El Foro
■ Sueños de rock & roll
Ampliar la imagen Fotograma de la cinta de John Sayles
John Sayles es posiblemente uno de los cronistas fílmicos más agudos y perseverantes de la vida política y cultural estadunidense. Desde sus primeras cintas, de fuerte contenido social, La masacre de Matewan (1987) y La ciudad de la esperanza (1991), hasta sus producciones más recientes, Estrella solitaria (1996) y Silver city (2004), una preocupación del realizador y novelista ha sido revitalizar los géneros tradicionales explorando temáticas poco atractivas para la taquilla (la intolerancia, el racismo, las luchas sindicales) con un cine comprometido e independiente que en ocasiones se desentiende de esa pretendida eficacia narrativa que suele ser un subterfugio para diluir el punto de vista personal en la mecánica de un gran espectáculo.

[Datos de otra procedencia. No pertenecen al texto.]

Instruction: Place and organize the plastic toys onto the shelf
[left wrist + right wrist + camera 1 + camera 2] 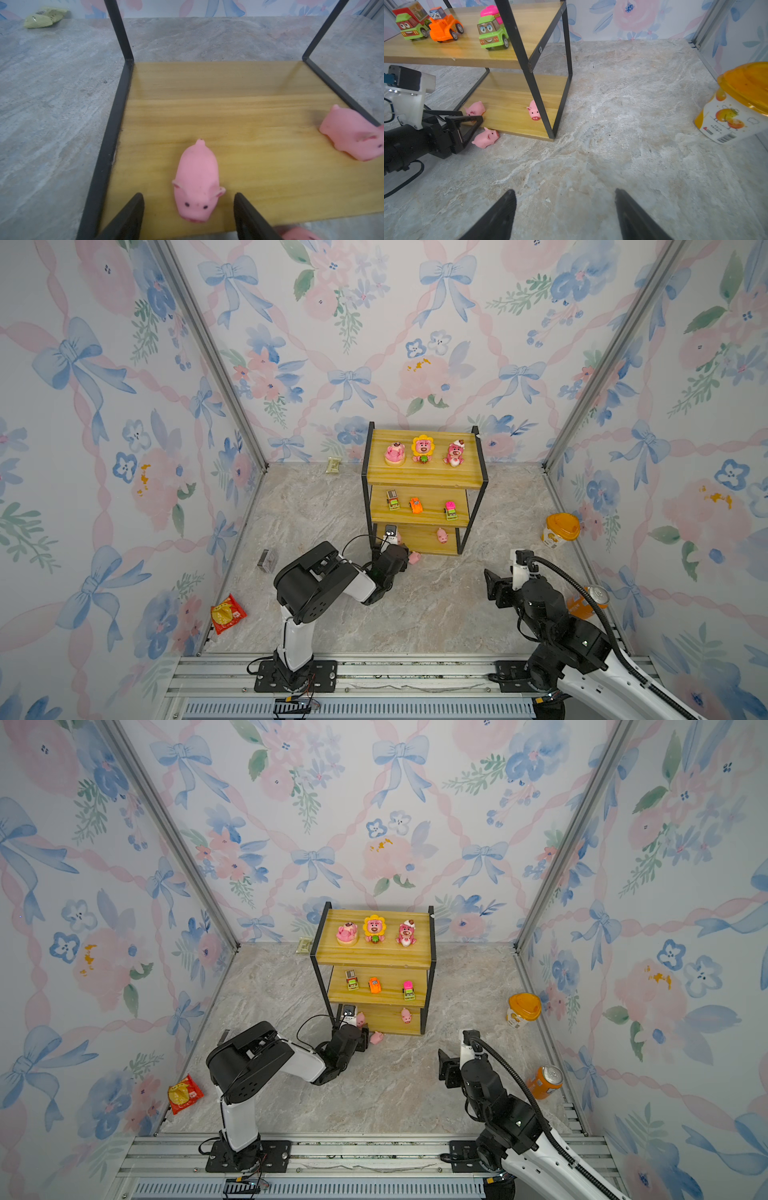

Su afición por el cine europeo, su defensa del cineasta como autor completo, y el ritmo, a menudo pausado, que imprime a sus realizaciones, hacen de Sayles un cineasta fuera de serie en su país natal, capaz de aprovechar su trabajo de guionista de múltiples cintas comerciales para financiar después, cómodamente, películas con voz propia y obsesiones temáticas reconocibles. Un director a medio camino entre el Tommy Lee Jones de Los tres entierros de Melquíades y el Clint Eastwood de Un mundo perfecto y Los imperdonables. Su cinta más reciente, decimosexto largometraje, Sueños de rock and roll (Honeydripper), confirma su originalidad y la eficacia de su estrategia artística.

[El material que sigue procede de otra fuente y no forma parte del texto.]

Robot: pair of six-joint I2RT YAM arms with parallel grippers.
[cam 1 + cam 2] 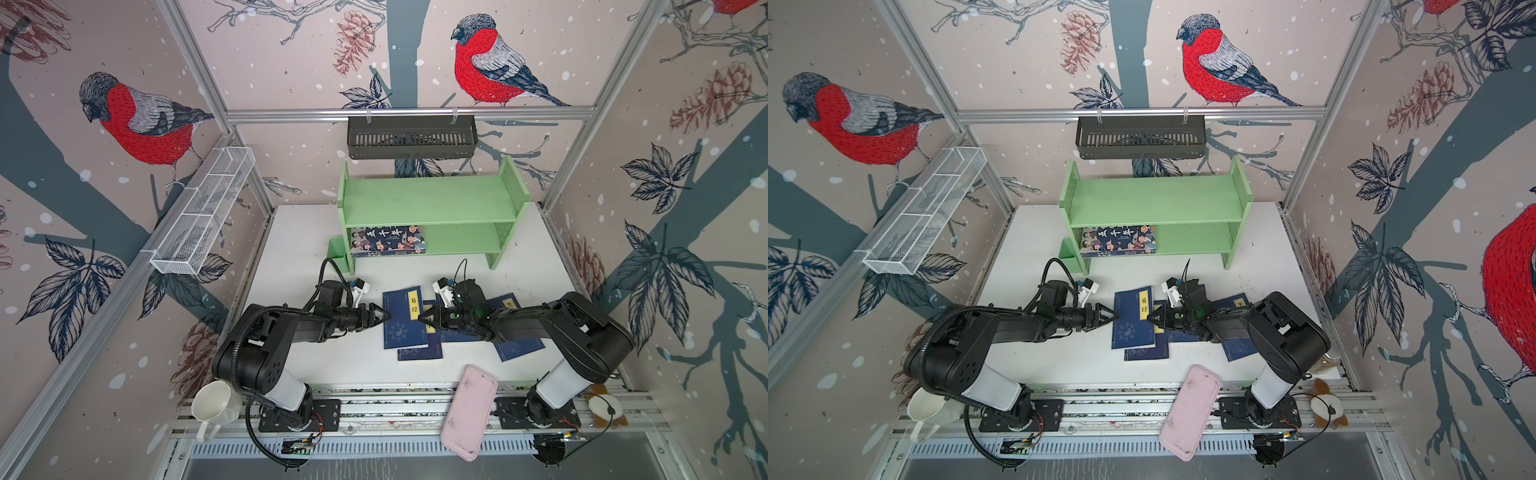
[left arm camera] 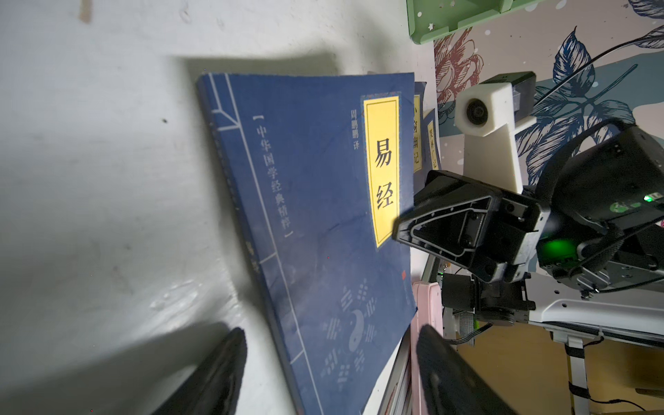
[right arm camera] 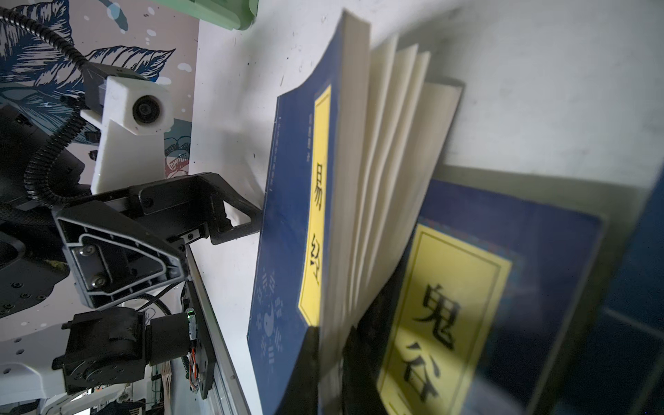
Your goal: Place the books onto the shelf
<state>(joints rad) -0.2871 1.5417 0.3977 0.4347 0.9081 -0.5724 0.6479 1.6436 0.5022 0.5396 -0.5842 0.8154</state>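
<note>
A cartoon-cover book lies on the left of the lower tier of the light green shelf. Navy books with yellow labels lie overlapping mid-table. The top navy book rests partly on a second one, and a third lies under the right arm. My right gripper is shut on the top book's page edge, which is raised with pages fanning. My left gripper is open at that book's spine edge, one fingertip against it.
A pink flat case lies across the front rail. A white mug stands at the front left, a plush toy at the front right. A black slotted basket hangs above the shelf, a white wire basket on the left wall.
</note>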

Situar en 1950 (año de su propio nacimiento) el momento de transición de la música blues a los nuevos ritmos del rocanrol era una propuesta arriesgada y muy azarosa. Y aunque eso es lo que sugiere la publicidad de la cinta y algunas de las declaraciones del propio cineasta, en realidad lo que se explora es una fábula romántica, cuyos ejes temporales son el momento en que coinciden la lucha por los derechos civiles en Estados Unidos y el brío renovado de la música popular en la comunidad negra. En el pequeño pueblo de Harmony, Alabama, un viejo músico ciego comenta, a su manera de profeta vagabundo, el paso de la melancolía del blues al júbilo de los nuevos ritmos.
En un bar venido a menos, el Honeydripper del título original, animado apenas por la vieja cantante negra Bertha Mae (Mabel John), y cuyos parroquianos han desertado en favor del night club vecino, que cuenta con una rockola, el dueño atribulado por las deudas, Tyrone Purvis (Danny Glover), imagina una jugada maestra para recuperar la clientela: hacer venir desde Nueva Orleáns a Guitar Sam, estrella del blues, presentarlo un sábado por la noche y superar momentáneamente la crisis. Cuando los planes se complican y la gran estrella no aparece, surge de modo providencial un joven músico negro, Sonny Blake (Gary Clark Jr.), que con una rudimentaria guitarra eléctrica introduce la mutación cultural que celebra la cinta.
John Sayles contrasta el frenesí que se apodera de la clientela del Honeydripper cuando descubre un fenómeno cercano a lo que representaría Chuck Berry, y el tono crepuscular de aquellos ritmos de blues que en su momento se juzgan rebasados, reflejo de una segregación racial y una resignación doliente cuestionadas ya por las nuevas disidencias y los combates cívicos de las minorías.
Hay una oposición, tal vez un tanto obvia, entre la generación que acepta alejarse del escenario (el músico ciego, la cantante Bertha) y los niños que en la calle improvisan el uso del novedoso instrumento mágico, la guitarra eléctrica. El director no teme, sin embargo, esta simplificación narrativa; su entusiasmo de cronista popular, su notable selección musical y un estupendo manejo de actores confieren a la cinta la dimensión de un relato a la vez mítico y realista, tal vez no el improbable registro del nacimiento del rocanrol, pero sí la captura inteligente de una época y un estado de ánimo colectivo.